On the most beautiful day of the summer, my wife and I, along with two other couples, took a trip along the Pend Oreille River on motorized pontoon boat. As we glided along the river, seeing the river in its glory opened a memory bank of once-forgotten thoughts and experiences that I with more people could have.

My time on the river began when my father took the job as a golf pro at the Elks Club. When I was 10 years old, we moved from Spokane to a rented a house just over the dip at the end of Euclid Avenue, right where the city meets the water. Back then, we had no real beach, just a broken bramble of weeds and slipping shoreline eroded by waves; we had no dock, just a view. The water was shallow for a ways out, so seaweed gathered in thick beds, which brought in the perch and sunfish and occasional scrap fish.

On that shoreline, I began fishing. One day, dad brought home a small dingy with oars, just right for boys filled with big ambitions and bigger dreams of catching fish.

My brother and I did all kinds of things in that shallow water, sharing it with our friends and cousins. We built a raft before the dingy came. I pictured being Huck Finn, poling myself around the shallows of the mighty Mississippi River.

I slept outside on the lawn with a black, hairy mutt named Beauty. I saw the heavens above and the moon on the water. I felt breezes and watched storms approach.

One day, a lightning bolt hit the tree just outside our back door and blew us all out of bed in shock. That night, a long-standing Douglas Fir lost its life.

We had an full grown willow too. After 60 years, I swear the same willow we climbed as kids stands on our old lot.

Not every memory is a bright summer day. We lived there in all seasons. Sometimes the river would freeze over from a frigid, persistent north wind.

We could ice skate the old fashioned way and if conditions were right, slide over crystal clear ice in five-to-10 feet of water for miles. Once we skated all the way down to Dover and back.

We iced-fished as well. My grandfather on my mother’s side, who lived in Sandpoint and loved fishing, taught me that perch came into the shallows in very clear water. He would often cut a hole in the ice and watch the perch bite. He taught me the value of eating my fresh catch the same day.

This environment helped me think positively, and that dark days were nothing more than a storm would eventually blow away. Those impressions have never gone away; they’ve become parts of my fiber.

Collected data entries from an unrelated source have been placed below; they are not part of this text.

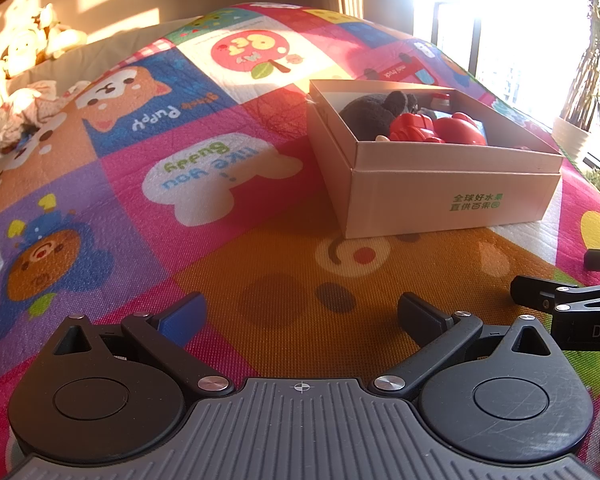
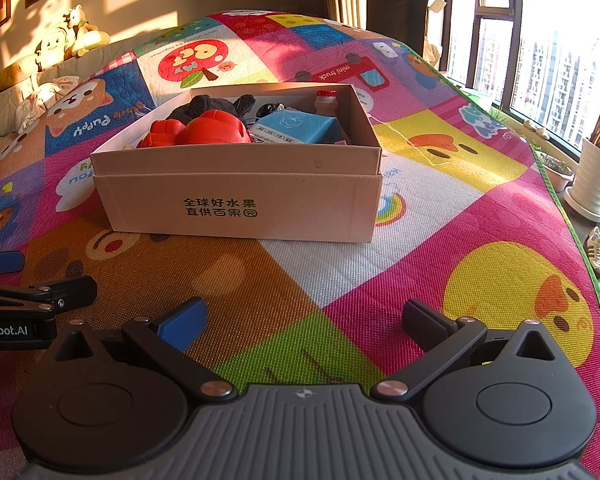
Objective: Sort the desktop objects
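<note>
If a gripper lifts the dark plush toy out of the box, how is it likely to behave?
The dark plush toy looks fuzzy and slumped, so it would probably squash and droop rather than stay stiff. It seems light and unlikely to slip or break. The red plastic toy appears to lie against it in the cardboard box and may shift.

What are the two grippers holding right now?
Nothing. The left gripper and the right gripper are both open and empty above the play mat. The toys sit in the cardboard box.
</note>
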`<move>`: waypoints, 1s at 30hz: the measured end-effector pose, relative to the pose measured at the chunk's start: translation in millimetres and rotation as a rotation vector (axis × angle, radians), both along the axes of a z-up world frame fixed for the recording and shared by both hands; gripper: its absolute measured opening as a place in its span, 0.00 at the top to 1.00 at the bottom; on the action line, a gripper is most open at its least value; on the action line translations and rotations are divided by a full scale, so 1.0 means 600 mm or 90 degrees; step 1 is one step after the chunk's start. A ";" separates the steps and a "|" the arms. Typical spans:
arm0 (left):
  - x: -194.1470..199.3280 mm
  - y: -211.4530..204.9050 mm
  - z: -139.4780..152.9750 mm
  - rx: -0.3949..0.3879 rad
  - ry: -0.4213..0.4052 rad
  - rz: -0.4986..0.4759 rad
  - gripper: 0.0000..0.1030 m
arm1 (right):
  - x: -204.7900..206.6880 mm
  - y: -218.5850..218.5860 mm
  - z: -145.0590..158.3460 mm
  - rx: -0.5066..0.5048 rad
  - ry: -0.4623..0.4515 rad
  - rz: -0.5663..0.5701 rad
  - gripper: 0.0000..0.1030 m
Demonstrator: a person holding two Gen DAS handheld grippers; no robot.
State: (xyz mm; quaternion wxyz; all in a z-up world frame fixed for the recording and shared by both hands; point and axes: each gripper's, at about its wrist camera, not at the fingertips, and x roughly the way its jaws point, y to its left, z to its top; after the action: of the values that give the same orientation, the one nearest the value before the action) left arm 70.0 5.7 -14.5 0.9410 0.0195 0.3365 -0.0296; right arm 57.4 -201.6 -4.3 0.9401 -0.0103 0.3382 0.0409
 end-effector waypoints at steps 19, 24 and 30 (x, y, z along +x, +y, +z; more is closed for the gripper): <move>0.000 0.001 0.000 -0.001 0.000 0.000 0.00 | 0.000 0.000 0.000 0.000 0.000 0.000 0.00; 0.000 0.001 0.001 0.000 0.000 0.000 0.00 | 0.000 0.000 0.000 0.000 0.000 0.000 0.00; 0.001 0.001 0.001 -0.002 0.004 -0.001 0.00 | 0.000 0.001 0.000 0.000 0.000 0.000 0.00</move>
State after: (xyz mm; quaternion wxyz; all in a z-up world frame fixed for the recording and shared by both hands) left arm 70.4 6.5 -14.1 0.9399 0.0181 0.3394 -0.0312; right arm 57.4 -201.0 -4.3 0.9402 -0.0101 0.3381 0.0410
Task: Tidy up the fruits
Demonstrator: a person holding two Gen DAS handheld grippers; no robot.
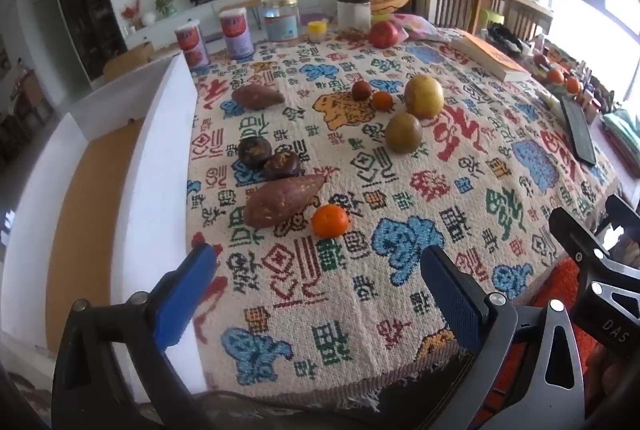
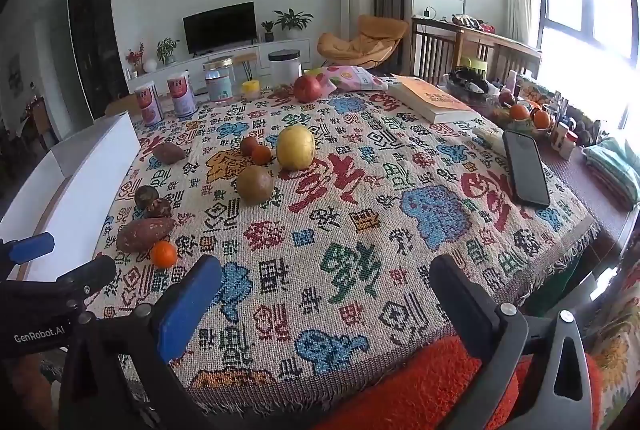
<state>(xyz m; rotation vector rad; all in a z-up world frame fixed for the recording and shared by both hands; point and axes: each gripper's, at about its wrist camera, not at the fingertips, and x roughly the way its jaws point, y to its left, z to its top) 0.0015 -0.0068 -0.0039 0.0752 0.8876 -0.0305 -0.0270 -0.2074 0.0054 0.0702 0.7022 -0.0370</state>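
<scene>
Fruit lies scattered on the patterned tablecloth [image 1: 360,310]. Nearest my left gripper [image 1: 320,270] is an orange tangerine [image 1: 329,221] beside a sweet potato [image 1: 282,200] and two dark round fruits [image 1: 266,156]. Farther back sit a brownish-green fruit [image 1: 403,132], a big yellow fruit [image 1: 423,96], a small tangerine [image 1: 383,100], a dark red fruit [image 1: 361,90], a second sweet potato [image 1: 257,96] and a red apple [image 1: 383,33]. Both grippers hover open and empty at the table's near edge; my right gripper [image 2: 326,280] faces the yellow fruit [image 2: 295,147] and brownish fruit [image 2: 254,184].
A white box with a brown floor [image 1: 160,158] stands along the table's left edge. Cans and jars [image 1: 236,32] line the far edge. A book [image 2: 434,100], a black phone [image 2: 525,168] and a dish of tangerines [image 2: 528,114] occupy the right side.
</scene>
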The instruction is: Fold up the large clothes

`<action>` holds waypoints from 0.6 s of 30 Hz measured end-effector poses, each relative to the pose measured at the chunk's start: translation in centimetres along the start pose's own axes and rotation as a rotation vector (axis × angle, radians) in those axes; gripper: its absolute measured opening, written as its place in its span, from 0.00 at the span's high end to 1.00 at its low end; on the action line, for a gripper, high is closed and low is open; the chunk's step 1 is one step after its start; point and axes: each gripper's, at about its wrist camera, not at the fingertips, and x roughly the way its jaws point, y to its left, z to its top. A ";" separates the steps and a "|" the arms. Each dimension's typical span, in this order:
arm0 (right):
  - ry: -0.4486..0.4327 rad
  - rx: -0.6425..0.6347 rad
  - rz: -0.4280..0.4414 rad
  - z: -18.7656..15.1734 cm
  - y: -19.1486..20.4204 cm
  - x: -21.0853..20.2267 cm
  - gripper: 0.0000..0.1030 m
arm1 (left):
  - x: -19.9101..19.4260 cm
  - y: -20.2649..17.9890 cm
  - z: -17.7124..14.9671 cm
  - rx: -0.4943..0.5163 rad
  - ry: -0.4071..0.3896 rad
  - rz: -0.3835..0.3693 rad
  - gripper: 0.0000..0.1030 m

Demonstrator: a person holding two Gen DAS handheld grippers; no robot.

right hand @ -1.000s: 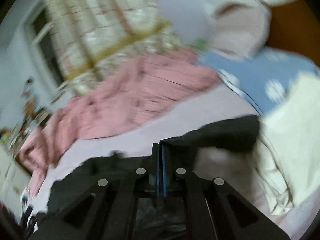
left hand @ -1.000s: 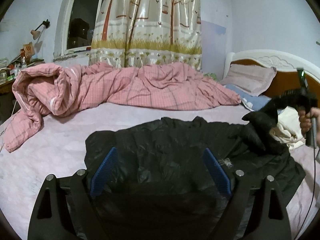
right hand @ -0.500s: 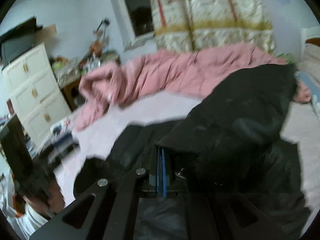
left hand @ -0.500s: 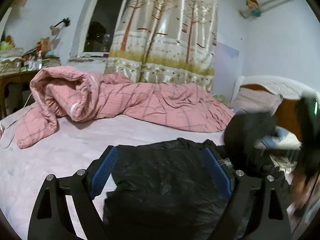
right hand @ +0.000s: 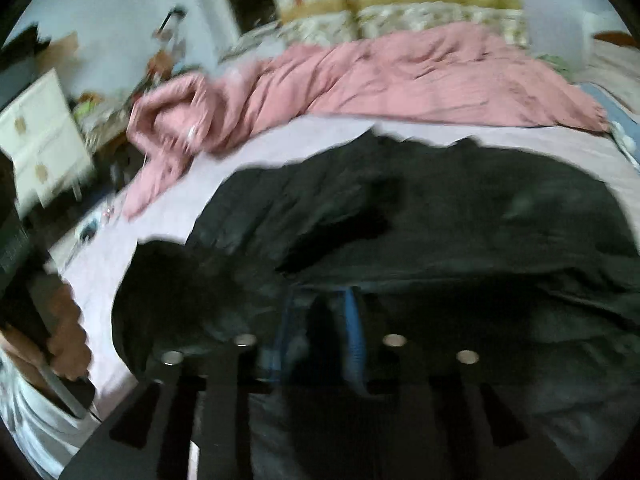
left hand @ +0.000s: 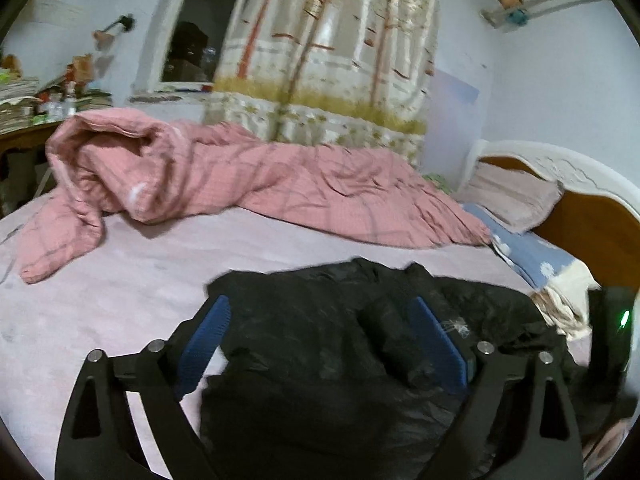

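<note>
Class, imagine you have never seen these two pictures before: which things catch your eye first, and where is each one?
First, the black jacket spread across the near part of the bed, right under the open left tongs. Behind it, a rumpled pink quilt lies heaped along the far side. Beyond that hangs a tree-print curtain beside the dark window.

A wide bed point(left hand: 132, 280) with a pale lilac sheet; a black padded jacket point(left hand: 320, 332) lies spread at its near edge; a rumpled pink quilt point(left hand: 240, 184) (checked) heaps along the far side; pillows point(left hand: 516, 196) at the headboard.
</note>
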 end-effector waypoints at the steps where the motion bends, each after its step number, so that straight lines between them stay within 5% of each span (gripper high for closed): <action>1: -0.040 0.019 -0.020 0.3 -1.2 -1.4 0.68 | 0.5 -0.6 -0.1 0.020 0.017 -0.033 0.06; 9: -0.312 0.174 -0.368 0.5 -12.0 -10.0 0.56 | 5.2 -7.6 -0.4 0.229 0.174 -0.184 0.02; 11: -0.326 0.227 -0.375 0.3 -14.5 -11.5 0.56 | 8.0 -9.3 -1.2 0.313 0.269 -0.108 0.02; 15: -0.345 0.347 -0.331 0.2 -19.2 -13.7 0.56 | 11.9 -9.7 -2.8 0.311 0.364 -0.058 0.03; 17: -0.353 0.381 -0.346 -0.3 -20.7 -14.0 0.56 | 13.2 -8.9 -3.8 0.310 0.382 0.009 0.15; 18: -0.349 0.389 -0.359 -0.5 -21.2 -13.9 0.56 | 13.4 -8.4 -4.0 0.313 0.370 0.050 0.31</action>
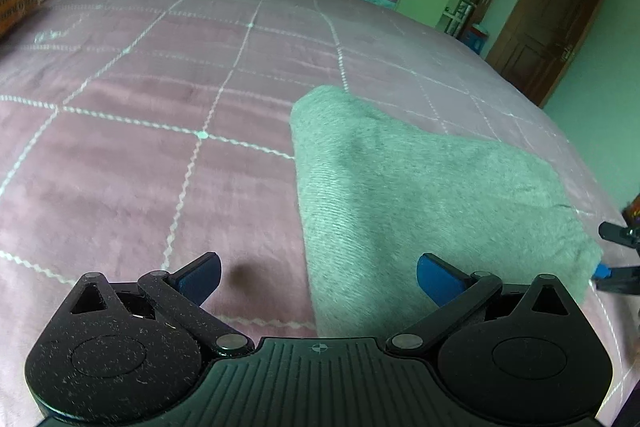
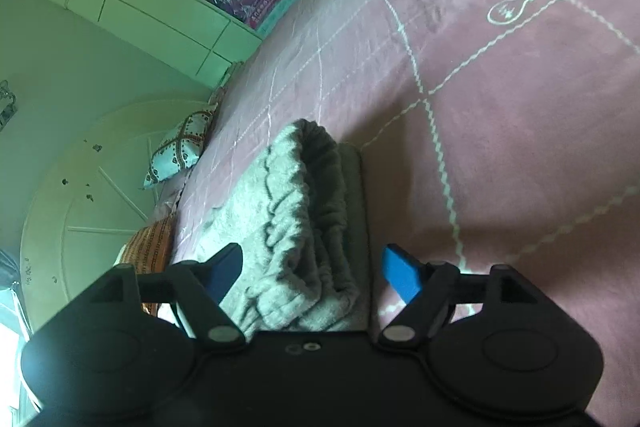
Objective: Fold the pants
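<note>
The folded pants [image 1: 420, 195] lie on the bed [image 1: 160, 107] ahead-right of the wide, empty left tongs [image 1: 319, 277], while the right tongs [image 2: 312, 273], also spread, straddle their gathered waistband end [image 2: 308, 187], seemingly without gripping.

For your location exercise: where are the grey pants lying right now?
The grey pants lie folded on the pink bedspread, right of centre in the left wrist view; in the right wrist view the gathered waistband sits between the open right gripper fingers.

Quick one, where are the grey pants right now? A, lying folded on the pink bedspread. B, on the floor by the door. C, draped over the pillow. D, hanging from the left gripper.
A: the grey pants lie folded flat on the pink bedspread, with the open left gripper holding nothing.
</note>
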### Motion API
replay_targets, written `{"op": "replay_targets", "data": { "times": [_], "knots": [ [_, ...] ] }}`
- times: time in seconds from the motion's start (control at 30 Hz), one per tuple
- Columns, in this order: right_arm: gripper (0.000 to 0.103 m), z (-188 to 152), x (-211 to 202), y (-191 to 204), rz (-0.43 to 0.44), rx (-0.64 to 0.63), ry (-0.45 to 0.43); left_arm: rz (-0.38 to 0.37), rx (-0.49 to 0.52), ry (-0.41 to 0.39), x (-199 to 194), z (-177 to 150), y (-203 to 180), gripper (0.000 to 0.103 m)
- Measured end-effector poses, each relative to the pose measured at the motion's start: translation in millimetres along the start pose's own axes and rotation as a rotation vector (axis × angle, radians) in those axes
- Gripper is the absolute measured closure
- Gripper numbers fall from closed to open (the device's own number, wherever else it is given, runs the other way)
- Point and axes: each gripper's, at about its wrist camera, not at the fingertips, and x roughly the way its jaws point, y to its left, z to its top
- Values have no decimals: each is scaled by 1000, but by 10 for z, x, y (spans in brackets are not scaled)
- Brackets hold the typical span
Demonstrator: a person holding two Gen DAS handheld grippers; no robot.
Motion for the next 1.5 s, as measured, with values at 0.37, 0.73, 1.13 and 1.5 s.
{"op": "replay_targets", "data": {
  "times": [0.37,0.73,1.13,1.5],
  "knots": [
    [32,95,293,-97,45,31,57,-153,-89,63,411,159,112,0],
    [29,158,465,-21,93,26,144,-365,-208,159,663,316,289,0],
    [46,223,480,-124,144,63,187,-495,-229,160,863,278,177,1],
    [60,208,645,252,91,-65,241,-415,-205,120,813,305,-15,77]
  ]
}}
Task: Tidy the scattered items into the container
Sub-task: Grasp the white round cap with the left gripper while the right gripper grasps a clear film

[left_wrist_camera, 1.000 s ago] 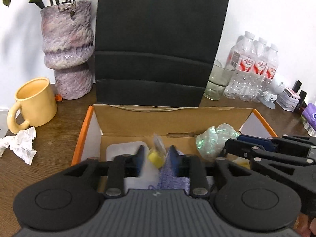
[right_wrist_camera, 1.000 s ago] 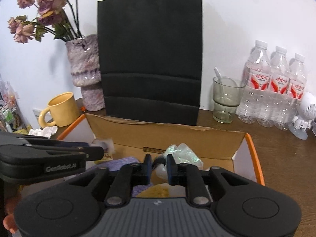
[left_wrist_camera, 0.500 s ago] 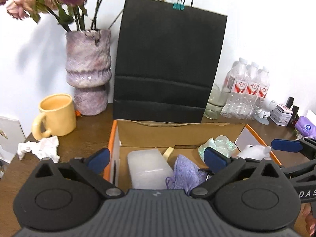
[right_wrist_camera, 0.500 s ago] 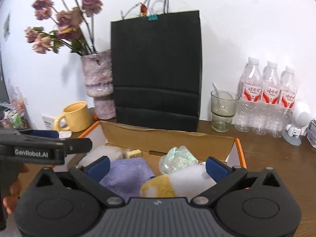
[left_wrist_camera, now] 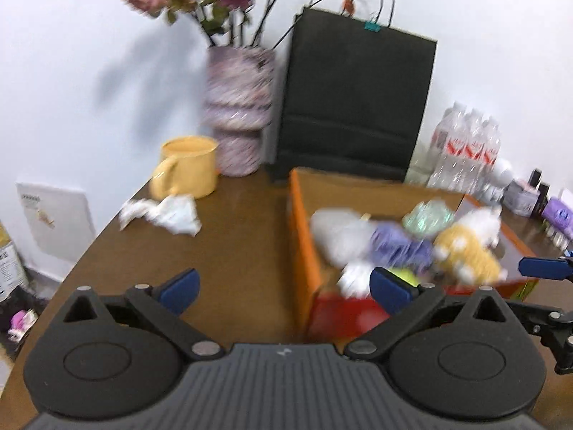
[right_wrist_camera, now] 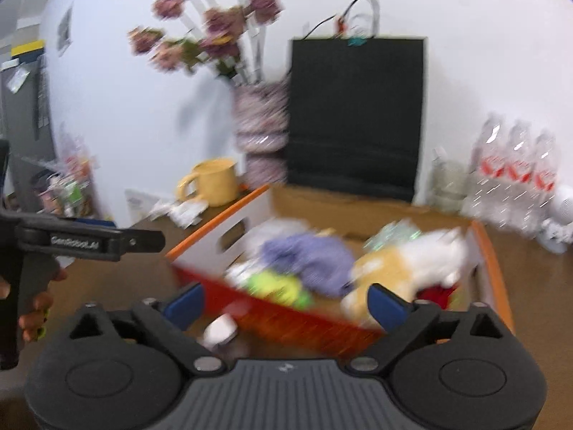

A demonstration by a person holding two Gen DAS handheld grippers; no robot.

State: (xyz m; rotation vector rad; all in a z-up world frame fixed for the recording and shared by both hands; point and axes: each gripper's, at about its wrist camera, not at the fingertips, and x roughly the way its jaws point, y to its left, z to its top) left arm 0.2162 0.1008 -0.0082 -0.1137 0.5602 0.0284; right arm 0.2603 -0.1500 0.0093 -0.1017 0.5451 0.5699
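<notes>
The orange-edged cardboard box (left_wrist_camera: 300, 236) (right_wrist_camera: 496, 261) stands on the brown table. It holds a purple cloth (left_wrist_camera: 401, 247) (right_wrist_camera: 311, 254), a yellow-and-white plush toy (left_wrist_camera: 465, 247) (right_wrist_camera: 412, 261), a white pack (left_wrist_camera: 340, 233), a greenish crumpled wrapper (left_wrist_camera: 428, 215) and a yellow-green item (right_wrist_camera: 277, 285). My left gripper (left_wrist_camera: 283, 286) is open and empty, pulled back left of the box. My right gripper (right_wrist_camera: 284, 301) is open and empty in front of the box. A small white object (right_wrist_camera: 220, 331) lies on the table by the box's front. Both views are blurred.
A crumpled white tissue (left_wrist_camera: 161, 211) and a yellow mug (left_wrist_camera: 188, 166) sit left of the box. A purple vase with dried flowers (left_wrist_camera: 238, 111), a black paper bag (left_wrist_camera: 352, 107), a glass (right_wrist_camera: 446, 182) and water bottles (left_wrist_camera: 465, 150) stand behind. Small items (left_wrist_camera: 530, 197) crowd the right edge.
Both grippers have pulled back and up from the box and stayed open. The left view has swung left, showing more bare table and the tissue.
</notes>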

In the pontoon boat, we went from the Long Bridge to Laclede and stopped at the river’s mid-way point called Riley Creek Recreational Area. Riley Creek has an excellent restroom and picnic area, a safe sand beach for swimming and easy shoreline mooring for boats of all sorts.

I’ve also lived on this water at Dover, as caretaker of the Ward Tift Estate. Claudia and I lived in his house, located on seven acres in Rocky Point. Here, I saw thousands of ducks and Canadian geese holding over in Dover Bay. I wouldn’t trade those six years for anything.

One early winter day, I watched a bald eagle swim with its wings at least 100 yards in ice-cold water to the shoreline. It was there where I discovered why it was swimming instead of lifting off out of the water: It had a Coot ­— a kind of fish/duck it had caught by one leg — and wouldn’t let go.

The Coot fought it all the way underwater until it was dispatched on the water’s edge by a determined eagle.

We saw the devastation of sudden windstorms too. On Rocky Point, sometimes the wind was strong enough to knock down a large Ponderosa. But it was usually the smaller Jack Pines that succumbed to these storms.

The Pend Oreille is a treasure beyond measure — not just to the thousands of homeowners who live along either shore.

The river is irreplaceable. It takes sound management and political protection to hold this lake and its long river outlet under the protective vision of caring hearts.

The river is more valuable than gold. It is both powerful and nourishing.

But we will lose these privileges if we don’t watch over the river. There are many interests elsewhere who wish to control it, or even take it away. We can keep it by being aware of its value.